Brasil aumenta produção de bioeletricidade em 2018

A biomassa ofertou 17.356 GWh para o Sistema Interligado Nacional (SIN), crescimento de 11% em relação ao produzido em igual período do ano passado, segundo dados União da Indústria de Cana-de-Açúcar (UNICA) feito a partir de dados preliminares da Câmara de Comercialização de Energia Elétrica (CCEE).

“O aumento foi favorecido pelo clima seco observado desde o início desta safra, o que ajudou na colheita da cana e, por consequência, na obtenção da biomassa para a geração de bioeletricidade. Contudo, ao final deste ano, este percentual poderá variar em função do esperado encerramento antecipado da moagem de cana pelas usinas do Centro-Sul”, destaca, em nota, o gerente em Bioeletricidade da UNICA, Zilmar de Souza. 

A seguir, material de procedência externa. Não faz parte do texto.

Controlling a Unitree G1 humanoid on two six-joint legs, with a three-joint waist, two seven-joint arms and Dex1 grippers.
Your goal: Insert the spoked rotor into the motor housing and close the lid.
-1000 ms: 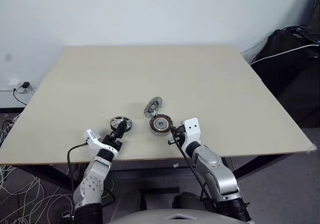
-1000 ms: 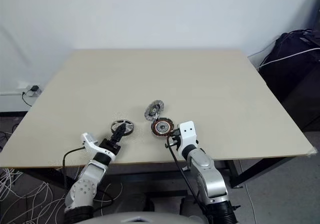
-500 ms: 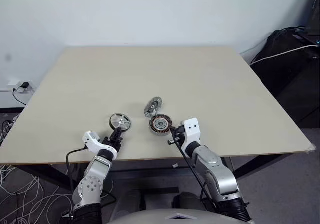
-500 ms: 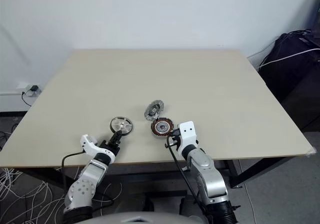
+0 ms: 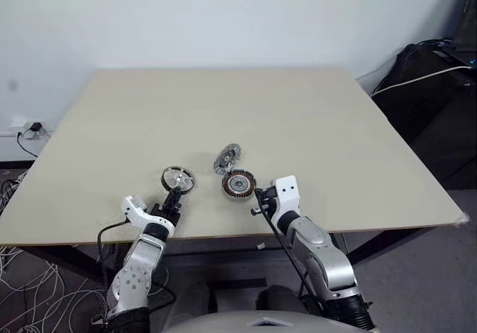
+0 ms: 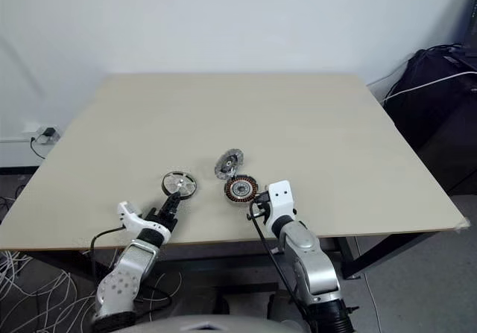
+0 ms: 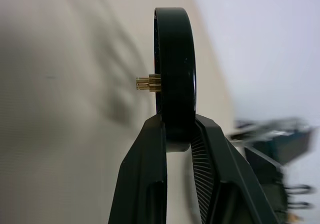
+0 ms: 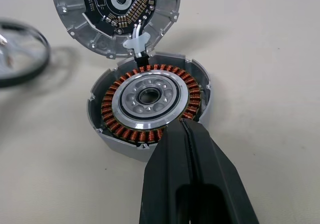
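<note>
In the head views the spoked rotor (image 5: 177, 178) was seen face-on as a silver wheel with a dark rim, raised off the beige surface (image 5: 313, 124) near its front edge and tipped up on edge, held by the left gripper (image 5: 174, 196). The left wrist view showed what the head views could not: the rotor was seen edge-on as a black band, its rim clamped between the two black fingers (image 7: 145, 174), with a small brass shaft end (image 7: 148, 83) projecting sideways from the hub, so that the wheel's axis ran across the line of the fingers and roughly level with the surface. The motor housing (image 8: 148, 102) lay flat on the surface to the right of the rotor and apart from it, its open face upward, its ring of copper windings around a pale bearing centre resolved clearly in the right wrist view. The right gripper (image 8: 186, 134) was pressed together at the housing's near rim; whether the wall was pinched could not be told. The lid (image 8: 116, 13), tilted up behind the housing and joined to it by a short wire lead, showed a circuit board on its inner face.
</note>
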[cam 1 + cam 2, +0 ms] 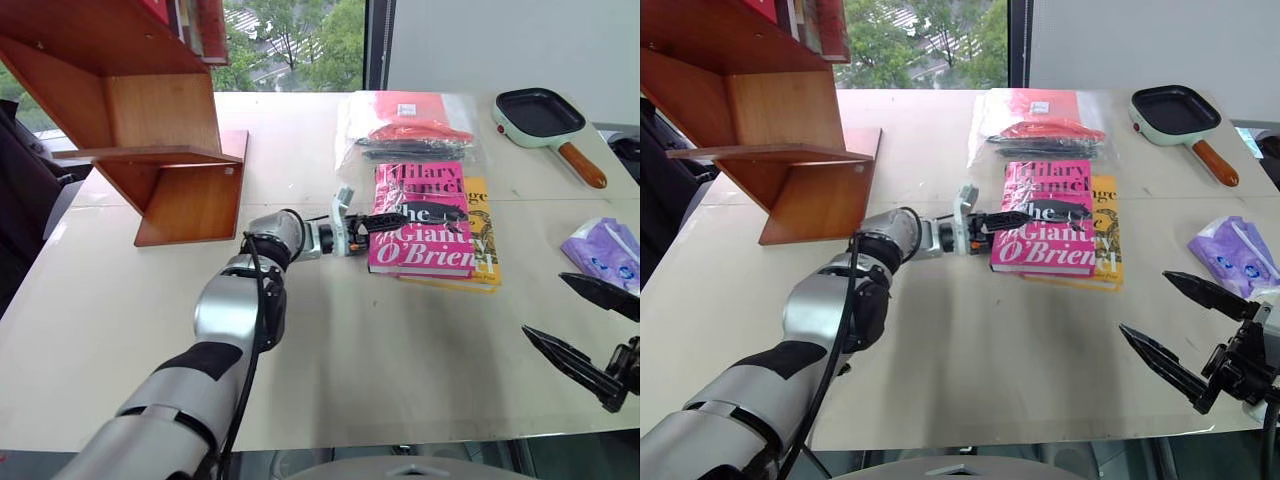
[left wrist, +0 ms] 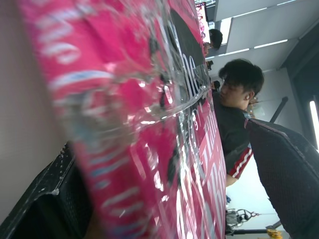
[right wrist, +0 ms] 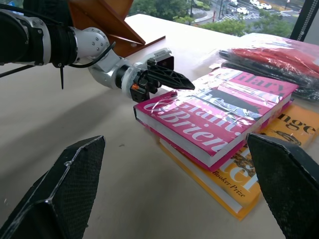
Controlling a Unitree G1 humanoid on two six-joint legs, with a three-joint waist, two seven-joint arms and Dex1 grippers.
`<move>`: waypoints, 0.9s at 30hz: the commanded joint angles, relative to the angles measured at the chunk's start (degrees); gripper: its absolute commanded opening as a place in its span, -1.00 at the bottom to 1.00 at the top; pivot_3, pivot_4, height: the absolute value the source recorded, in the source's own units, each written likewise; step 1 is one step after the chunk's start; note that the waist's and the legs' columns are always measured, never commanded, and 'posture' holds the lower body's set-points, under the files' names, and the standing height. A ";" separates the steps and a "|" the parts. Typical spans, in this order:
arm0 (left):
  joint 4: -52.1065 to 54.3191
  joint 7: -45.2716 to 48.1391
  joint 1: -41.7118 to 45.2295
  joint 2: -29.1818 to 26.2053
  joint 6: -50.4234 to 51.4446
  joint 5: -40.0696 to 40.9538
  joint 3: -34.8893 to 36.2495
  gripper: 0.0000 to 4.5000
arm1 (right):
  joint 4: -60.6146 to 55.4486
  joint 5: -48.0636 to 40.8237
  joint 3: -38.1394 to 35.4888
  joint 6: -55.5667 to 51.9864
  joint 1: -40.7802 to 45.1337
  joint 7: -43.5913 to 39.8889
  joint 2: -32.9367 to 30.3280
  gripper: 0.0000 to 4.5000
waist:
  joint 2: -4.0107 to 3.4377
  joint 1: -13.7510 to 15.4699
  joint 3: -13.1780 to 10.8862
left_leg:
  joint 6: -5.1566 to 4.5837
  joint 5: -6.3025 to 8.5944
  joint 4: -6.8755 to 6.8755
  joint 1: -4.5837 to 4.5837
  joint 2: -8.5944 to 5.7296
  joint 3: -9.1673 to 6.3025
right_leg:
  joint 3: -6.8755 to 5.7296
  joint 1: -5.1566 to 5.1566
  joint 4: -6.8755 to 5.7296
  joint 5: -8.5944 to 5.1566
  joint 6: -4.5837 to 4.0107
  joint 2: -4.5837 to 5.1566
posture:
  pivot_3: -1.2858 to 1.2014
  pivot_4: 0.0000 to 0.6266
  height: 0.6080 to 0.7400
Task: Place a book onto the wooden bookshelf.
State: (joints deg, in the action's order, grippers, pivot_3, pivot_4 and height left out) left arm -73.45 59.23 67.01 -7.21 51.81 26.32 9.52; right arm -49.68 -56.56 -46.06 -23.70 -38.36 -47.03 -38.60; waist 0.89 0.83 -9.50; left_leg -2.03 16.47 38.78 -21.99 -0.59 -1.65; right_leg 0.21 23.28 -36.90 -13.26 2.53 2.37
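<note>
The left gripper [image 1: 385, 222], fingers apart, straddled the near-left edge of the bright pink glossy paperback book [image 1: 424, 222]. It needed to close firmly before lifting toward the reddish-brown wooden bookshelf [image 1: 150, 120]; the right gripper [image 1: 1185, 330] hung spread, holding nothing.

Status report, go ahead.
Left pincer open, straddling pink book's edge. Right pincer open, clear. Book lies atop yellow book. Bookshelf path unobstructed.
</note>
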 commanded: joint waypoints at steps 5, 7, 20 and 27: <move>-1.62 -5.65 1.58 3.22 -0.99 0.20 6.24 0.82 | -1.71 -1.27 -1.69 0.30 0.56 1.65 -1.45 1.00 | 0.00 -0.01 0.00 | 0.00 0.00 0.01 0.00 -0.01 0.01 | 0.01 0.00 0.00 0.00 0.01 0.02 | 0.03 -0.52 0.92; -1.66 -6.29 1.53 3.10 -0.49 0.53 7.58 0.54 | -1.69 -1.38 -1.89 0.23 0.65 1.81 -1.81 1.00 | 0.01 -0.02 0.00 | 0.00 0.00 0.01 0.01 -0.01 0.01 | 0.01 0.00 -0.02 0.00 0.01 0.02 | 0.03 -0.52 0.92; 34.11 5.54 -5.41 0.29 7.44 4.43 0.21 -0.88 | 3.42 -3.04 0.97 -1.83 8.36 2.18 -6.52 1.00 | 0.04 -0.09 -0.04 | 0.10 -0.06 0.02 -0.01 0.01 0.04 | 0.11 0.07 -0.20 0.01 -0.01 0.02 | 0.03 -0.52 0.92; 85.03 -0.08 -16.55 -12.08 -16.98 -10.40 -16.28 -0.88 | 16.78 -6.50 9.25 -4.54 23.95 -2.39 -10.42 1.00 | 0.03 -0.37 -0.04 | 0.43 -0.23 0.01 -0.05 0.08 0.27 | 0.66 0.20 -0.09 0.03 -0.01 0.34 | 0.03 -0.52 0.92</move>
State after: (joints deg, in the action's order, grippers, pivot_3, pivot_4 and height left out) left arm 2.54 60.08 50.14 -16.13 45.62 22.40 -3.56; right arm -35.81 -61.51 -38.55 -27.85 -17.63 -48.10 -48.43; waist 0.92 0.46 -9.54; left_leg -1.60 16.23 38.77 -21.98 -0.51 -1.38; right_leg 0.88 23.46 -37.00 -13.23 2.52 2.73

De acordo com o levantamento da UNICA, a oferta de bioeletricidade entre janeiro e agosto deste ano representou 4,7% do consumo nacional de energia elétrica. O percentual pode atingir até 8% nos meses em que o ritmo da colheita da cana avança no Centro-Sul, de março a outubro.

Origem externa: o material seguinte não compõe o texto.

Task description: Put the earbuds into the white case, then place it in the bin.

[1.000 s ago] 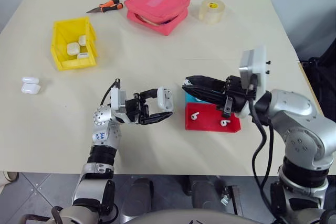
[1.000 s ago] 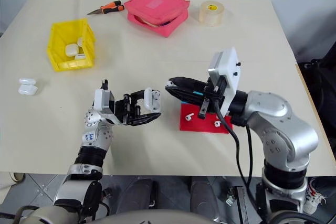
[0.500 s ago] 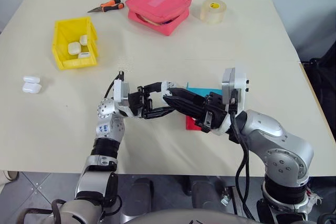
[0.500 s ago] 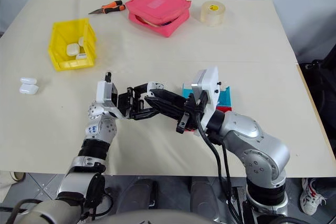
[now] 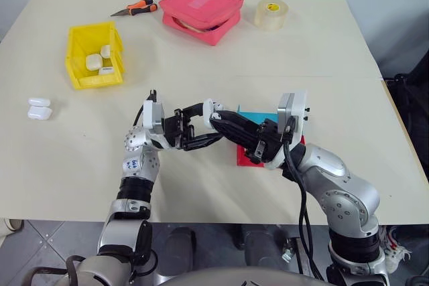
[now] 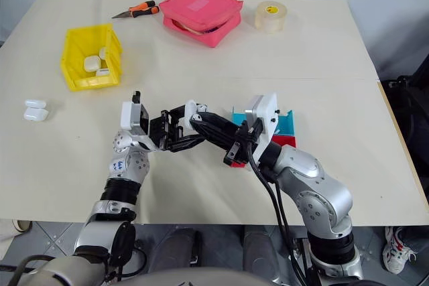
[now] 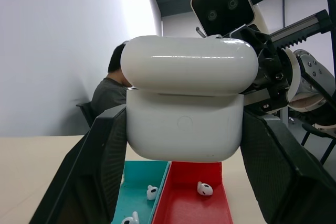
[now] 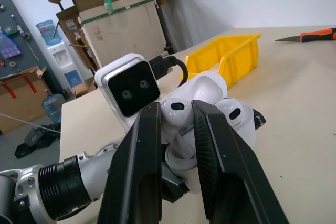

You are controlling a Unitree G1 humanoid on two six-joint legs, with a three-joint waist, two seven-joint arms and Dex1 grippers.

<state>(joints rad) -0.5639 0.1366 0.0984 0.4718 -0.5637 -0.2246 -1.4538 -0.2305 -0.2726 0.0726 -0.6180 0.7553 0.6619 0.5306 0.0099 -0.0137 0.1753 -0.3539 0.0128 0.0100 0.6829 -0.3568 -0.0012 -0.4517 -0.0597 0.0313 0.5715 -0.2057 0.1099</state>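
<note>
- The right gripper (image 5: 218, 118) has swung in from above the shallow red plastic tray (image 5: 242, 157) and now meets the left gripper (image 5: 199, 125) over the bare beige tabletop (image 5: 322, 51). That move brings an earbud to the case, so the loading step looks under way, not finished.
- The left gripper's two black fingers are clamped tight on the small glossy white rounded earbud case (image 7: 185, 127), one finger on each side of its body. The left gripper itself has hardly shifted.
- The right gripper's fingers are closed down to a narrow gap and pinch a tiny glossy white earbud (image 8: 176, 113) at their tips, right against the open top of the held case.
- In the left wrist view the case sits upright between the fingers, its long axis running across from finger to finger, its lid (image 7: 189, 65) raised on top, hinged back toward the right gripper's side.
- The earbud's rounded head faces back toward the right wrist; its stem is hidden, so I cannot tell whether it points into a socket. A second earbud (image 8: 235, 117) lies just beside it, seemingly seated in the case already.
- More loose earbuds lie in the red tray and the shallow teal plastic tray (image 7: 137, 192) below both grippers.
- The bright yellow plastic bin (image 5: 94, 55), already holding several cases, stands well apart from the left gripper, so the drop-off remains to do.
</note>
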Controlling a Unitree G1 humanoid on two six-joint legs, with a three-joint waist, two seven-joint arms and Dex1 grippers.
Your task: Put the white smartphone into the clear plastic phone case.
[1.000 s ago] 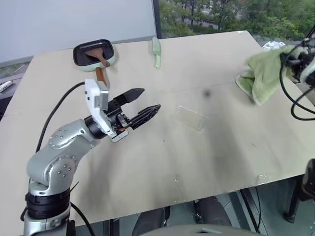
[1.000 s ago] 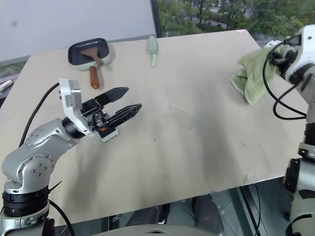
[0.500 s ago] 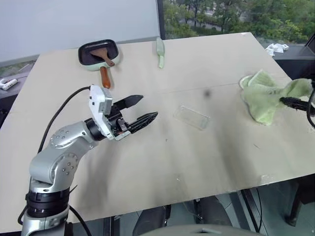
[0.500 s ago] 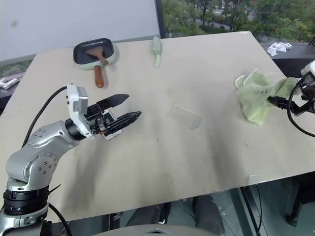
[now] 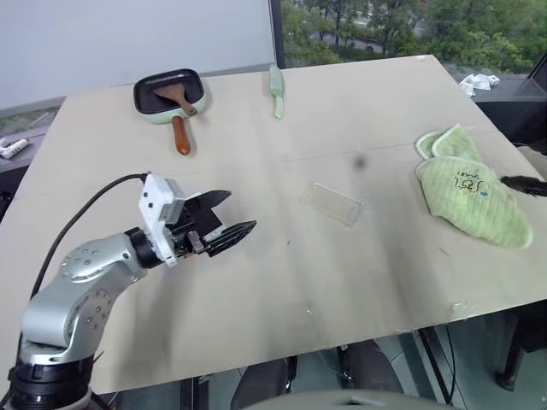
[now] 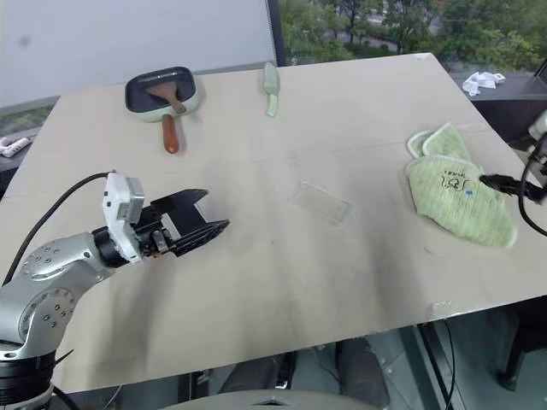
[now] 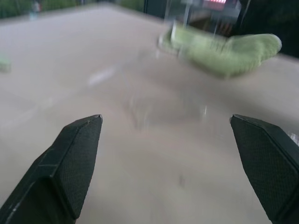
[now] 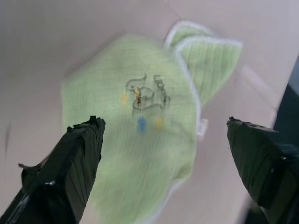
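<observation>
The clear plastic phone case [image 5: 332,204] lies flat near the middle of the table, empty. My left gripper [image 5: 242,211] hovers low over the table well to the left of the case, open, nothing between its fingers. The white smartphone is hidden from view. My right gripper [image 8: 166,140] is open at the table's right edge, just above a green cloth [image 5: 473,201], with one black fingertip [image 6: 502,181] beside the cloth's right side. In the left wrist view the case [image 7: 140,109] shows faintly ahead of the fingers.
A dark pan with a wooden-handled brush [image 5: 171,94] sits at the far left. A pale green utensil [image 5: 276,88] lies at the far middle. The green cloth lies spread flat near the right edge. A cable trails from my left wrist.
My right gripper opened and let go of the green cloth, which now lies spread on the table; that arm drew back right. My left gripper moved left and lower.
</observation>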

Ainda, de acordo com Zilmar, essa energia renovável da bioeletricidade ofertada para o SIN, de janeiro a agosto de 2018, foi equivalente a ter evitado a emissão de mais de 5 milhões toneladas de CO2, marca que somente seria atingida com o cultivo de 36 milhões de árvores nativas ao longo de 20 anos. Também por conta da geração acontecer no período seco do sistema, foram economizados 12% da água dos reservatórios hidrelétricos do principal submercado do setor elétrico, o Sudeste/Centro-Oeste, responsável por quase 60% do consumo nacional. Nesta terça-feira (dia 18), os reservatórios nessa região operaram com menos de 25% de sua capacidade.